*Your goal*: Repeat the records. Leave nothing out.

(Extracted records Opens)

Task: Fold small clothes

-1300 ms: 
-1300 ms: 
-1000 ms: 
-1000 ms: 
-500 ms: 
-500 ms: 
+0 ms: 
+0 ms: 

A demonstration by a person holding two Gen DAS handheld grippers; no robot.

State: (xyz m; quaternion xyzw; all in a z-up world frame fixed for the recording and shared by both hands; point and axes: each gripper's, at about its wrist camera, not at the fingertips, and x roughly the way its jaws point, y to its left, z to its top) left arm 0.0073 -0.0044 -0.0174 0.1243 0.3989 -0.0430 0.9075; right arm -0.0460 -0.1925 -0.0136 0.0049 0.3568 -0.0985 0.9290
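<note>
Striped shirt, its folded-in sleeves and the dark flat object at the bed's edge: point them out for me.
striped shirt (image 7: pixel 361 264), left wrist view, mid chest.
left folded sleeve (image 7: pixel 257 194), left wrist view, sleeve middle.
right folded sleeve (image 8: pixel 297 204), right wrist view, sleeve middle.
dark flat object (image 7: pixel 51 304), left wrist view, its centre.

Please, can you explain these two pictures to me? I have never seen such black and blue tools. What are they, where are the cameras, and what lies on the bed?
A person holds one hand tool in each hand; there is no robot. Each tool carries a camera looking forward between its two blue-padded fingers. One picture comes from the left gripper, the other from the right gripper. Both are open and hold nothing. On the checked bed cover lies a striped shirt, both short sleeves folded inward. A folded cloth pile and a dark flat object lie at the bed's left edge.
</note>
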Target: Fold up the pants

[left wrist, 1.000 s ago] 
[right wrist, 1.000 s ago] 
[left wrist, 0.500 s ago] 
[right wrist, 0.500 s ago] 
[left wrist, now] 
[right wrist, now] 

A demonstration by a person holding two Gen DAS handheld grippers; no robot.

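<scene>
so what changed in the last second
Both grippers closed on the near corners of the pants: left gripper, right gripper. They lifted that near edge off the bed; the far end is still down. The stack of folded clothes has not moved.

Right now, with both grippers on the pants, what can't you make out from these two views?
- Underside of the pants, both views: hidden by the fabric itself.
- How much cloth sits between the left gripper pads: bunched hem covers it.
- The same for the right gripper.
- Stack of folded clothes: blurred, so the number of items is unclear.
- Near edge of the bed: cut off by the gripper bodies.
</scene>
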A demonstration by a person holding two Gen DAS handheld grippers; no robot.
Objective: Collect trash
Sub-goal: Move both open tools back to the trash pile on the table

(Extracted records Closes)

*Output below*:
Task: Fold small clothes

-1300 ms: 
-1300 ms: 
-1000 ms: 
-1000 ms: 
-500 ms: 
-500 ms: 
+0 ms: 
+0 ms: 

A demonstration by a person holding two Gen DAS handheld grippers; no robot.

State: (xyz m; quaternion xyzw; all in a z-up world frame fixed for the recording and shared by both hands; point and axes: each gripper's, at about its wrist camera, not at the fingertips, and x roughly the way its jaws point, y to its left, z to its top) left arm 0.0073 -0.0044 -0.0174 0.1243 0.3989 -0.0430 0.9075; right arm -0.0460 -0.1925 -0.0136 0.0049 0.3568 -0.0985 0.9290
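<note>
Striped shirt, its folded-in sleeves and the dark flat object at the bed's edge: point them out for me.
striped shirt (image 7: pixel 361 264), left wrist view, mid chest.
left folded sleeve (image 7: pixel 257 194), left wrist view, sleeve middle.
right folded sleeve (image 8: pixel 297 204), right wrist view, sleeve middle.
dark flat object (image 7: pixel 51 304), left wrist view, its centre.

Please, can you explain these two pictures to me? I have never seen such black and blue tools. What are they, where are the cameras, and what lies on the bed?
A person holds one hand tool in each hand; there is no robot. Each tool carries a camera looking forward between its two blue-padded fingers. One picture comes from the left gripper, the other from the right gripper. Both are open and hold nothing. On the checked bed cover lies a striped shirt, both short sleeves folded inward. A folded cloth pile and a dark flat object lie at the bed's left edge.
</note>
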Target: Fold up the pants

[left wrist, 1.000 s ago] 
[right wrist, 1.000 s ago] 
[left wrist, 0.500 s ago] 
[right wrist, 0.500 s ago] 
[left wrist, now] 
[right wrist, now] 

A demonstration by a person holding two Gen DAS handheld grippers; no robot.

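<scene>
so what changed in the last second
Both grippers closed on the near corners of the pants: left gripper, right gripper. They lifted that near edge off the bed; the far end is still down. The stack of folded clothes has not moved.

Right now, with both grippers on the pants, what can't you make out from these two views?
- Underside of the pants, both views: hidden by the fabric itself.
- How much cloth sits between the left gripper pads: bunched hem covers it.
- The same for the right gripper.
- Stack of folded clothes: blurred, so the number of items is unclear.
- Near edge of the bed: cut off by the gripper bodies.
</scene>
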A demonstration by a person holding two Gen DAS handheld grippers; no robot.
Objective: Collect trash
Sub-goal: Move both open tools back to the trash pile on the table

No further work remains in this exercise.